Spelunkers always travel in pairs, at least, and always tell someone where to find them, if they haven't returned at the agreed upon time.

Ackerman says fear is part of the challenge, but fear should never be ignored. "That can be a dangerous thing, because you're more susceptible to uh, to die. I mean, lets face it, [fear] is Nature's way of telling you you're not supposed to be down here."

For John Ackerman it's worth risking rock falls, asphyxiation, broken bones and getting lost.

The chance of suddenly bursting through to a new wonderland is enough. "I do it just for the sheer fascination of finding unexplored caverns."

Other things are streaming down into these underground wonderlands.
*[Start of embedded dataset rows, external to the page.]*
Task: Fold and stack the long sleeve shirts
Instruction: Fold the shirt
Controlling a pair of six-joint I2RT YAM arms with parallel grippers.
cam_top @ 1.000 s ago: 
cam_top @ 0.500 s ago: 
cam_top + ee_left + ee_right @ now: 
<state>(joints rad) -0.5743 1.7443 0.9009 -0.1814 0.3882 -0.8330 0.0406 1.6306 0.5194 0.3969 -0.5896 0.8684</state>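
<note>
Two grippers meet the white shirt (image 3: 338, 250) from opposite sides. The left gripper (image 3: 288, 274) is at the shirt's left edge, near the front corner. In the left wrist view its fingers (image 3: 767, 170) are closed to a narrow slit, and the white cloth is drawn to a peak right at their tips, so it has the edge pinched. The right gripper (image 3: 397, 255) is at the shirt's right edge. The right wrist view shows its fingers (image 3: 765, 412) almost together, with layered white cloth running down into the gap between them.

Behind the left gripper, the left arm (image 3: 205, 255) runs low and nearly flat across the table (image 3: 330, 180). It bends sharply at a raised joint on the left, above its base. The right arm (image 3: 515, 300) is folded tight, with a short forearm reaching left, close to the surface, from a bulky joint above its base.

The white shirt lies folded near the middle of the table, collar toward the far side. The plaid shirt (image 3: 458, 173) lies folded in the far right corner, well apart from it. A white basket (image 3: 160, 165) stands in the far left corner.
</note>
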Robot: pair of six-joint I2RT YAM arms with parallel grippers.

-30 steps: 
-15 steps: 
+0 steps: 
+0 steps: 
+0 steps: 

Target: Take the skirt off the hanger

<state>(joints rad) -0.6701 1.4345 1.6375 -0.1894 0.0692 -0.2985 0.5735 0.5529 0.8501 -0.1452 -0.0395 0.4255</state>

For more than a 150 years local farmers used the sinkholes as garbage dumps. "Anything that happens above ground on the surface has a trickle down effect. Directly through the caves and down into our drinking water," Ackerman said.

Several years ago he showed us miles of polluted underground rivers full of what we have thrown away.

"We are three to four miles into the earth exploring unknown territory, and we are looking into voids and seeing Barbie dolls dangling from the ceiling, along with used motor oil filters and truck tires. We could smell it, we could see it. Cave passages in the Spring become completely clogged with foam from fertilizers."

The trash was not buried in the caves--it has been carried along these subterranean tunnels by the seasonal rush of water, and no one knows how far down it all goes.